Module Signing and Secure Boot

On systems with Secure Boot enabled, kernel modules must be cryptographically signed with a key enrolled in the machine's MOK (Machine Owner Key) database. DKMS-compiled modules are unsigned by default — the kernel will refuse to load them, and the system will not boot.

kldload handles this with a MOK signing chain: during install, a signing key pair is generated, the ZFS modules are signed with the private key, and the public key is enrolled in the MOK database via mokutil. After reboot, the user confirms the MOK enrollment at the UEFI firmware prompt. From that point forward, DKMS modules signed with that key are trusted by the kernel.

# MOK signing flow (kupgrade re-signs after DKMS rebuild)
# 1. Check if MOK signing is configured
if [[ -x /etc/dkms/sign_helper.sh && -f /var/lib/dkms/mok.key ]]; then
    # 2. Find all ZFS kernel objects for the new kernel
    find "/lib/modules/${KVER}" -name '*.ko' -o -name '*.ko.gz' -o -name '*.ko.zst' \
        | grep -i zfs

    # 3. Sign each module with the MOK key
    /etc/dkms/sign_helper.sh "${KVER}" "${MODULE_PATH}"
fi

Why this matters: on a traditional Linux system, a kernel upgrade can silently break ZFS, leaving you with an unbootable machine. kldload's kupgrade tool detects which module delivery method your distro uses (kmod-zfs, zfs-dkms, or zfs-linux), verifies that modules exist for every installed kernel, rebuilds via DKMS if needed, re-signs for Secure Boot if configured, and warns you before you reboot if anything failed. And even if everything goes wrong, the old kernel is still bootable via ZFSBootMenu — you are never stuck.

4. Boot Environments — Time Travel for Your OS

A boot environment is a snapshot of your root dataset that you can boot into. It captures the entire state of your operating system — every binary in /usr, every config file in /etc, every kernel in /boot — at a single point in time. You can have multiple boot environments simultaneously, switch between them at boot time, and delete ones you no longer need. This is the same concept that Solaris had with beadm, that FreeBSD has with bectl, and that macOS Time Machine wishes it could provide at the OS level.

ZFSBootMenu

kldload uses ZFSBootMenu instead of GRUB. ZFSBootMenu is a UEFI binary that runs before the kernel loads. It scans ZFS pools for bootable datasets, presents them in a menu, and boots the selected one by loading its kernel and initramfs directly from ZFS. This means:

No GRUB configuration

GRUB requires /boot/grub/grub.cfg to be regenerated every time a kernel is installed. If that file is wrong, the system does not boot. ZFSBootMenu discovers kernels automatically by reading the ZFS datasets — no configuration file to break.

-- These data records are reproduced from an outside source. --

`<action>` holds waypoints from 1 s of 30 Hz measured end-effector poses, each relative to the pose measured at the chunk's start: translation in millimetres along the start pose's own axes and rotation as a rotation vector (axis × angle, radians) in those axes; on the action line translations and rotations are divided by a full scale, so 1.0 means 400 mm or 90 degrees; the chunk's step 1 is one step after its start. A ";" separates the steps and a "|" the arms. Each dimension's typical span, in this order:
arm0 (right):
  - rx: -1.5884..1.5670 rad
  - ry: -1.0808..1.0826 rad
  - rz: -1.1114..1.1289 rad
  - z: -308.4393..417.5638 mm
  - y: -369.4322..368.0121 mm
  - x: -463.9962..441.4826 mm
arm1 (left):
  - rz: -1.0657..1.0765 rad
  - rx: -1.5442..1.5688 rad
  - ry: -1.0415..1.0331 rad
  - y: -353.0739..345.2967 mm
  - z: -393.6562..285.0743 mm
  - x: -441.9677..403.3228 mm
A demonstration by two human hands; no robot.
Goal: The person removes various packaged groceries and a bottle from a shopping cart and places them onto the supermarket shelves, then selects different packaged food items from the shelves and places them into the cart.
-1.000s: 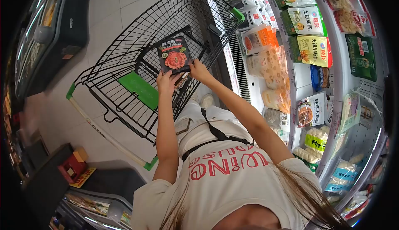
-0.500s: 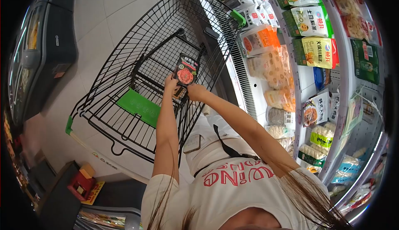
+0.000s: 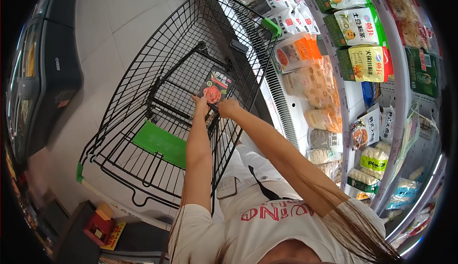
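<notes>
A dark food packet (image 3: 213, 90) with a red dish printed on it lies low inside the black wire shopping cart (image 3: 129, 90). My left hand (image 3: 201, 104) is at the packet's lower left edge, thumb and a finger apart, with the other fingers partly hidden. At the packet's lower right corner is my right hand (image 3: 228, 108), its fingers curled closed against the edge. Whether it still grips the packet is hard to make out. The cart's green flap (image 3: 160, 144) sits to the left of my forearms.
Along the right runs a lit chilled shelf (image 3: 298, 92) with bagged noodles and packets such as a yellow one (image 3: 365, 63). A dark freezer cabinet (image 3: 59, 73) stands at the left. A red box (image 3: 99, 228) is at the lower left.
The packet has gone from held up above the cart to lower inside it, facing up. Both hands have moved down with it, and my left hand's fingers have loosened.
</notes>
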State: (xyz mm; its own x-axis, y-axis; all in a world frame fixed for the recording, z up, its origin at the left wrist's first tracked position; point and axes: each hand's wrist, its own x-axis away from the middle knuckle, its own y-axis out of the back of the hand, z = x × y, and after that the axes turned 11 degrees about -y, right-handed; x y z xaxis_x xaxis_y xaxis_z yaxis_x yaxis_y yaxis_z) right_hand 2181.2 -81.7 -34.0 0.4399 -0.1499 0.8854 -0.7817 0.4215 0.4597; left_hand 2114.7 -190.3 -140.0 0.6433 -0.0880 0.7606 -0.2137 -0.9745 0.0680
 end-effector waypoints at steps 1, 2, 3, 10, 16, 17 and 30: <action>-0.016 0.013 -0.014 -0.006 -0.001 0.011 | -0.030 -0.002 0.016 -0.009 0.005 0.003; -0.033 0.026 -0.031 -0.011 0.001 0.022 | -0.042 0.029 0.008 -0.016 0.011 0.014; -0.050 0.041 -0.049 -0.014 0.012 0.047 | -0.046 -0.009 0.001 -0.017 0.043 -0.004; -0.354 0.290 -0.591 -0.216 0.028 0.469 | 0.012 0.025 -0.241 -0.083 -0.128 0.197; -0.436 0.139 -0.752 -0.505 -0.057 0.864 | 0.286 0.083 -0.598 -0.406 -0.423 0.748; -0.454 0.096 -0.776 -0.544 -0.056 0.958 | 0.380 0.098 -0.625 -0.468 -0.453 0.874; -0.258 -0.853 -1.535 -1.117 -0.210 1.876 | 0.724 0.119 -1.489 -1.041 -0.415 1.957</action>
State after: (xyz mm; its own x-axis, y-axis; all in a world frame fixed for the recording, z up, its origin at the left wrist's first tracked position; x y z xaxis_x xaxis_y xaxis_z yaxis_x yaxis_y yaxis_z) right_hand 2774.5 170.0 561.4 -0.4475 -0.3019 -0.8418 0.2410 -0.9472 0.2116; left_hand 2585.2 180.8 534.1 -0.1909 -0.1313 -0.9728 -0.8641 -0.4477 0.2300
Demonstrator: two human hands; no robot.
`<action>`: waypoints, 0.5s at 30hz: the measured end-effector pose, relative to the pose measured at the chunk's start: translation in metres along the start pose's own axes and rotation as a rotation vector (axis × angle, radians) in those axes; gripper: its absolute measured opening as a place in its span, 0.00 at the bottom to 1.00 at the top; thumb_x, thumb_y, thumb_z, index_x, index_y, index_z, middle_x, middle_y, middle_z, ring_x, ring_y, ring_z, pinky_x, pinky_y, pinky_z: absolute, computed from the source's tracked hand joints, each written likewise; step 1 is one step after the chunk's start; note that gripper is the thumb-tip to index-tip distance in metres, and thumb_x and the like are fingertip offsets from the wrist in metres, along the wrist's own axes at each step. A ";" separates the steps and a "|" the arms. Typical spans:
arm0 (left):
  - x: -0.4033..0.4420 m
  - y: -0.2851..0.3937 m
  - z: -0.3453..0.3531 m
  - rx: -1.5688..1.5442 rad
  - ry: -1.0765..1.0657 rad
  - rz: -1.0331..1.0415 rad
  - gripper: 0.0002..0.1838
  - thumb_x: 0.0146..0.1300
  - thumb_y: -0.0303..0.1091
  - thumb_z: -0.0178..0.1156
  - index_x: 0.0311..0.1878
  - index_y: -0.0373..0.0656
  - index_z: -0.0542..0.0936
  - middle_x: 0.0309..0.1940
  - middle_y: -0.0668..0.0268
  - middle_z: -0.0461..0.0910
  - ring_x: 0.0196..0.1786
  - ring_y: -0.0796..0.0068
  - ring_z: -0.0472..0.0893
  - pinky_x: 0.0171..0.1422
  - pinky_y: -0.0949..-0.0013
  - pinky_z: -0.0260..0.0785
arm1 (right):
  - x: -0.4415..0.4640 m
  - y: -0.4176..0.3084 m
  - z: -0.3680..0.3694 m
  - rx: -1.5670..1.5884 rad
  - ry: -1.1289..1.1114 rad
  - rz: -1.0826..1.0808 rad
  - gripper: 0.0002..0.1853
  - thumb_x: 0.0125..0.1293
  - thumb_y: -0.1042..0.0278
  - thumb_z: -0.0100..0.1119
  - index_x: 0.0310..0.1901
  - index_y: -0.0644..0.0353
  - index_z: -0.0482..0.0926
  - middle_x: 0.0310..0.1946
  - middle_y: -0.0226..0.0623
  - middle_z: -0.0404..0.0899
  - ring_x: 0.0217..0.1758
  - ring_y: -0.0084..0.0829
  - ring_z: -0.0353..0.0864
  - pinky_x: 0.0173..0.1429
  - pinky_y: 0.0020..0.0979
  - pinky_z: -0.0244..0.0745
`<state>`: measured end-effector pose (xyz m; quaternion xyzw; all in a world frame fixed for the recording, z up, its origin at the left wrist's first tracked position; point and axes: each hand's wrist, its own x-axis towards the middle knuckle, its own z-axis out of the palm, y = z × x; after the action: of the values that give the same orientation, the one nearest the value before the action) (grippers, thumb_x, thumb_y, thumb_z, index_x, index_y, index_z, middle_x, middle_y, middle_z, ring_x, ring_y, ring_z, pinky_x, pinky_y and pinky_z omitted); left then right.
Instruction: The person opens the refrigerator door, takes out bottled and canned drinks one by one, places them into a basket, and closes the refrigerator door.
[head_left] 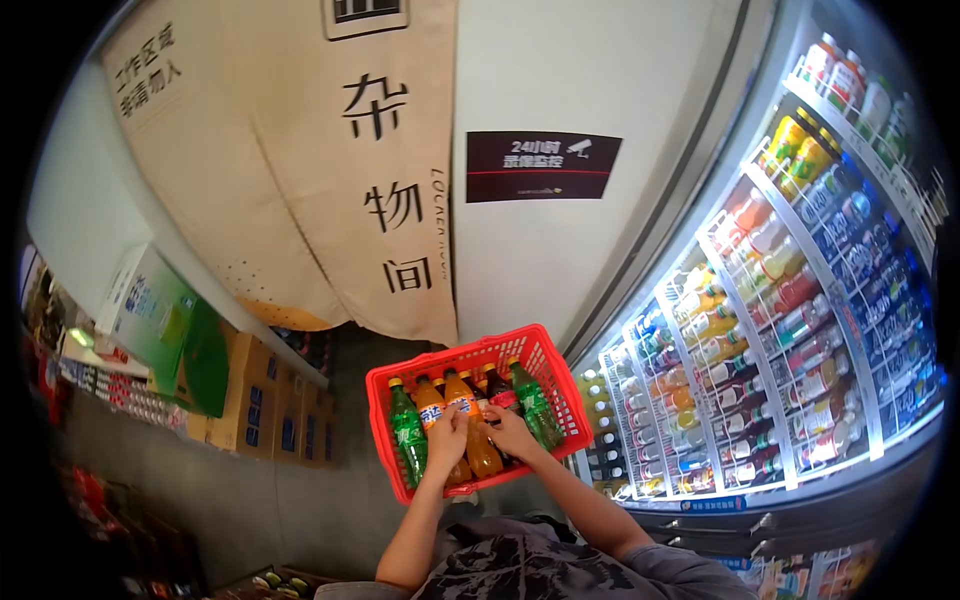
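A red plastic shopping basket point(535, 345) sits in front of my body with several soda bottles inside. My left hand point(447, 432) has its fingers curled in against an orange soda bottle point(482, 455) in the middle. On that bottle's other side is my right hand point(510, 430), fingers pinched close to its label. Green soda bottles stand at either end, one at the left point(408, 440) and another at the right point(535, 405). A dark cola bottle point(500, 388) with a red label is behind my right hand. My hands partly hide the bottles, and what supports the basket is out of sight.
A lit drinks cooler point(780, 350) with shelves of bottles rises at the right. Ahead hang a beige door curtain point(300, 150) and a white wall panel point(570, 80). Cardboard boxes point(255, 400) and a green carton point(185, 335) are stacked at the left on the grey floor point(270, 510).
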<state>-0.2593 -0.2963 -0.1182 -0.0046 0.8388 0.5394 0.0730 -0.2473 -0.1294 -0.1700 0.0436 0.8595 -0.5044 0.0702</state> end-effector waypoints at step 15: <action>0.026 0.062 0.082 -0.347 -0.496 0.255 0.15 0.74 0.30 0.53 0.60 0.36 0.76 0.48 0.58 0.83 0.49 0.73 0.82 0.56 0.73 0.72 | -0.087 -0.022 -0.095 0.646 0.660 -0.039 0.18 0.70 0.72 0.59 0.61 0.62 0.75 0.47 0.37 0.81 0.49 0.25 0.82 0.52 0.26 0.77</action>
<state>-0.2808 -0.1939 -0.0985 0.2195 0.6850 0.6638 0.2051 -0.1717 -0.0573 -0.0907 0.2054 0.6354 -0.7067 -0.2341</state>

Multiple boot environments in one menu

ZFSBootMenu shows every bootable dataset and every snapshot of rpool/ROOT. You can boot into yesterday's snapshot, last week's snapshot, or a snapshot you created five minutes before an upgrade. Switching is instant — select from the menu and press Enter.

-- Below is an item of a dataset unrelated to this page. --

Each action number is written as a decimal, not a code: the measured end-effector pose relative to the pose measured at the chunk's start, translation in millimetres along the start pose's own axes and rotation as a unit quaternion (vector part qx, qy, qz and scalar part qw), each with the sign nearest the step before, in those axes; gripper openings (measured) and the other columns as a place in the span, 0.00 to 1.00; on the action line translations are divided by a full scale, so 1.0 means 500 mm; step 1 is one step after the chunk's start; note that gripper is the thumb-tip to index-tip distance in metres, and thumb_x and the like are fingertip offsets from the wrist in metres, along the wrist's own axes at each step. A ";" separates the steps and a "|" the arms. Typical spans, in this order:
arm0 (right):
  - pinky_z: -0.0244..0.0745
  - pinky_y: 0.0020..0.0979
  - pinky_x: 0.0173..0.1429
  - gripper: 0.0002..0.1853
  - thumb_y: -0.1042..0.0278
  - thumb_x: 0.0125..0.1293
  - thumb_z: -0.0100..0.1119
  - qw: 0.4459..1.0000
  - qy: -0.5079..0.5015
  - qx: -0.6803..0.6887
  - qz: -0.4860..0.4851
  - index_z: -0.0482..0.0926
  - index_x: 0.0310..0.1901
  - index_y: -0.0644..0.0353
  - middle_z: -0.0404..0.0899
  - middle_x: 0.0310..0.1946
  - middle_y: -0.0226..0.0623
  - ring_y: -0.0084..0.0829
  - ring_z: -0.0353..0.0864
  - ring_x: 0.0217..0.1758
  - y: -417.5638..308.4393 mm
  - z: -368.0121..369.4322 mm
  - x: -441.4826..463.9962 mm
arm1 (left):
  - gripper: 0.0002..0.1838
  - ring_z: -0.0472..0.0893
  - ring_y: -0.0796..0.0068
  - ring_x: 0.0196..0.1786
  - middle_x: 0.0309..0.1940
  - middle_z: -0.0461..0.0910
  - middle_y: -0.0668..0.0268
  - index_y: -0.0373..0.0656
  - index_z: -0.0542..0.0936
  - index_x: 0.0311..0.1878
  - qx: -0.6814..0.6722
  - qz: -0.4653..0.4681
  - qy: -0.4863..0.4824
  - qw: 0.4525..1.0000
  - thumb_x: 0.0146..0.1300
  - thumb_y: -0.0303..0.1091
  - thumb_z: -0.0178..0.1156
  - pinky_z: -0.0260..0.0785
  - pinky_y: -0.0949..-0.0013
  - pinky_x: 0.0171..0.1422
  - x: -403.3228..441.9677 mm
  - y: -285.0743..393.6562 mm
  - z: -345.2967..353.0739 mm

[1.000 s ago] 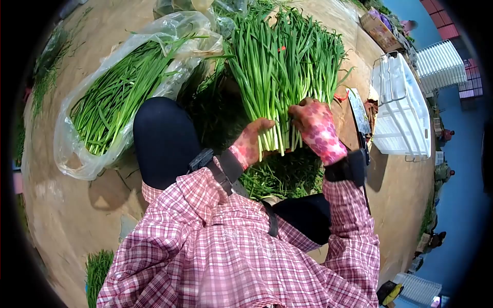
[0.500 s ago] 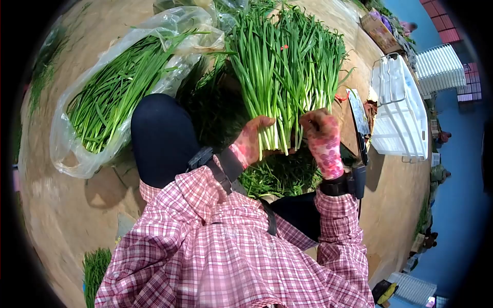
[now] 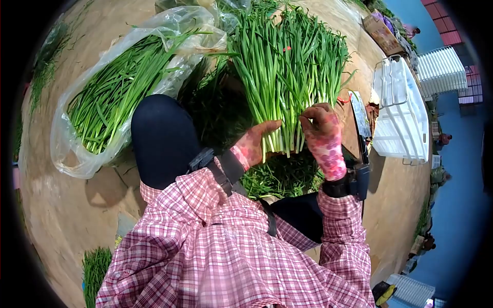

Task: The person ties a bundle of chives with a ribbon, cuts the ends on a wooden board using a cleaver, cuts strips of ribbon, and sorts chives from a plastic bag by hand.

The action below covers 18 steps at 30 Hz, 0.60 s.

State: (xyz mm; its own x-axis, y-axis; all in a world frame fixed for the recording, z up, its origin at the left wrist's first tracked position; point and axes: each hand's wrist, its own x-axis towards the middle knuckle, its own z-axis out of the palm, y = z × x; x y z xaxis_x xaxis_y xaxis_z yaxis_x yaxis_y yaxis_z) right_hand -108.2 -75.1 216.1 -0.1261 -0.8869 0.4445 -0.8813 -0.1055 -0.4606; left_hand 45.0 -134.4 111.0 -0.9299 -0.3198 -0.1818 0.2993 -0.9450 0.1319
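Note:
A wide spread of long green stalks [image 3: 292, 66] lies ahead of me, pale ends toward my body. My left hand [image 3: 252, 143], in a pink patterned covering, closes round the lower left ends, its thumb on top and its fingers hidden beneath. At the right side of these ends is my right hand [image 3: 323, 128], its fingertips pinched together; whatever is between them is too small to make out. Small red ties [image 3: 343, 99] show beside the stalks. To the left, more green stalks [image 3: 123, 87] lie in a clear plastic bag [image 3: 64, 149].
White baskets [image 3: 400, 118] stand at the right, with a stack of white crates [image 3: 441, 69] behind them. A cardboard box [image 3: 382, 35] is at the upper right. Loose greens [image 3: 282, 177] lie below my hands. Several people are far off at the right edge.
My right hand has drawn back a little from the stalks and its fingers have come together. My left hand has stayed at the stalk ends, shifting slightly right.

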 end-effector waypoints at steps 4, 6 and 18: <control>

Kernel selection per environment

Each boot environment contains its own kernels. If the current environment has a broken kernel, you can boot into a previous environment that has the working kernel. You do not need a rescue disk or external media.

Snapshot rollback from the boot menu

ZFSBootMenu can roll back to a snapshot directly from its menu, before the OS even starts. If a bad upgrade left the system in a broken state, you can fix it from the boot menu without any additional tools.

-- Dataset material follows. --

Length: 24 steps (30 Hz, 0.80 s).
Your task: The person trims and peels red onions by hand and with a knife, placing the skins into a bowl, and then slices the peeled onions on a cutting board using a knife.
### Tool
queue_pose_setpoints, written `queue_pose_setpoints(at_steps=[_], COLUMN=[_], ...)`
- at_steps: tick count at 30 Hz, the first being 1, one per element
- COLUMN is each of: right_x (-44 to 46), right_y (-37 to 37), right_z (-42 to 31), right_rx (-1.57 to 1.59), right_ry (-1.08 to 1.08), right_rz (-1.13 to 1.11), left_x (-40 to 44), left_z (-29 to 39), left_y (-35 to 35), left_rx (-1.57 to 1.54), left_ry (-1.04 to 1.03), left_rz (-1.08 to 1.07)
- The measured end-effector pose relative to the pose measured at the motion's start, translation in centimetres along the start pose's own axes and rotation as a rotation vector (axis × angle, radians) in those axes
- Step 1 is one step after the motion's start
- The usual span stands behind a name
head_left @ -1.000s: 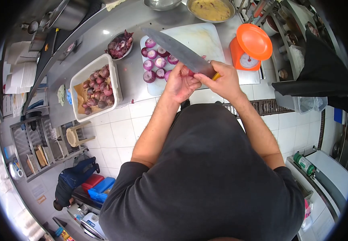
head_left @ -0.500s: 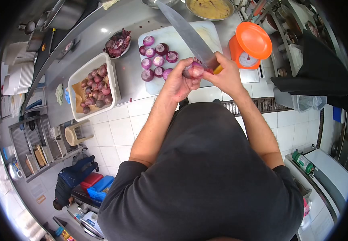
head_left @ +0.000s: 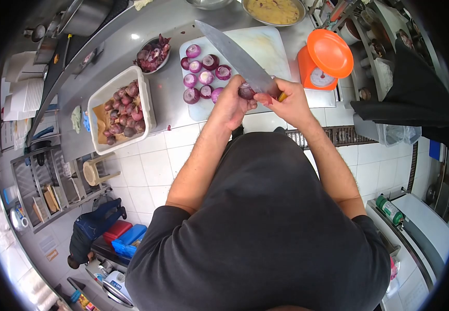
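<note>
My left hand [head_left: 232, 105] is closed round a red onion [head_left: 245, 92], over the near edge of the white cutting board [head_left: 266, 44]. In my right hand [head_left: 291, 101] is a large chef's knife [head_left: 235, 56] with a yellow handle, its blade pointing up and to the left. The heel of the blade lies against the onion, and my right thumb is close to it. Several peeled red onions [head_left: 205, 78] with trimmed ends stand on the left of the board.
Unpeeled onions [head_left: 126, 111] fill part of a white tub [head_left: 148, 101] at left. Behind it, a bowl [head_left: 166, 56] holds onion skins. An orange scale [head_left: 330, 52] stands right of the board, a bowl of yellow food [head_left: 275, 10] beyond. Another person [head_left: 92, 228] is at lower left.
The knife blade has tipped lower and leftward across the onion. My right hand has turned slightly with it, and the onion has rotated in my left hand.
</note>
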State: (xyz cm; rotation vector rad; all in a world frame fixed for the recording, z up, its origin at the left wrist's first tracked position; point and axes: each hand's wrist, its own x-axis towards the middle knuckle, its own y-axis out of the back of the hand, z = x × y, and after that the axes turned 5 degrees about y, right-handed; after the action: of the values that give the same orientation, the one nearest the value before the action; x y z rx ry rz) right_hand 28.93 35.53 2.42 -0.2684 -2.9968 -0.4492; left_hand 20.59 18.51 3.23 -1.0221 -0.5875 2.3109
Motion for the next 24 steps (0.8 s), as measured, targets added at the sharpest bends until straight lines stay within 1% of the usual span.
queue_pose_setpoints(at_steps=[3,5,8,11,15,17,18,21,24], right_x=[-0.3,-0.5,-0.7,-0.9,-1.1,-1.0,-0.8,-0.1,0.5], right_y=[-0.1,-0.4,-0.3,-0.1,0.7,0.8,0.7,1.3,2.0], right_z=[-0.1,-0.2,0.2,0.4,0.3,-0.7,-1.2,-0.8,-0.4], right_rx=[0.000,0.065,0.124,0.147,0.122,0.129,0.134,0.066,-0.015], right_ry=[0.043,0.058,0.067,0.064,0.052,0.064,0.070,-0.024,-0.085], right_rz=[-0.004,0.022,0.046,0.058,0.002,0.059,0.089,0.121,0.096], left_x=[-0.3,-1.2,-0.3,0.4,0.5,1.0,0.9,0.6,0.2], left_z=[0.3,1.0,0.3,-0.5,-0.5,0.0,0.3,0.8,1.1], left_y=[-0.8,-2.1,-0.9,0.4,-0.1,0.5,0.6,1.1,1.1], left_rx=[-0.002,-0.011,-0.041,-0.103,-0.172,-0.216,-0.243,-0.367,-0.404], left_ry=[-0.039,-0.047,-0.076,-0.076,-0.081,-0.078,-0.072,-0.023,0.063], left_rz=[0.020,0.016,0.047,0.033,0.107,0.173,0.147,0.078,-0.133])
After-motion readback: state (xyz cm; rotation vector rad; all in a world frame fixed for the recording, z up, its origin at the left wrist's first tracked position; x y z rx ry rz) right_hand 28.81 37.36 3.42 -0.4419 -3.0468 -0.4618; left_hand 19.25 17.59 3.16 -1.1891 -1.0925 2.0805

The Boot Environment Workflow

Here is how boot environments work in practice. The key insight is that this is a proactive safety model — you create the safety net before you need it, not after things go wrong.

# Step 1: Create a boot environment before upgrading
kbe create pre-upgrade
# → Creates snapshot: rpool/ROOT/default@pre-upgrade

# Step 2: Run the upgrade
kupgrade
# → Automatic snapshot + package manager upgrade + ZFS module verification

# Step 3: Reboot and test
sudo reboot
# → System boots with the upgraded kernel and packages

# Step 4a: Everything works — clean up the old snapshot (optional)
kbe delete rpool/ROOT/default@pre-upgrade

# Step 4b: Something is broken — roll back immediately
kbe rollback rpool/ROOT/default@pre-upgrade
sudo reboot
# → System is back to exactly where it was before the upgrade
# → Your data in /home, /srv, /var/lib is untouched

Why This Is Better Than Filesystem Snapshots Alone

You could take a ZFS snapshot before upgrading without boot environments. But a snapshot alone does not let you boot into the old state. If the upgrade broke the kernel, you cannot even log in to run zfs rollback. Boot environments solve this by making the old state directly bootable from the ZFSBootMenu — you select it from a menu, no login required, no rescue disk needed. The old kernel, the old libraries, the old init system — all intact, all bootable.

Snapshots are save files. Boot environments are save files that you can load from the title screen without starting the game first.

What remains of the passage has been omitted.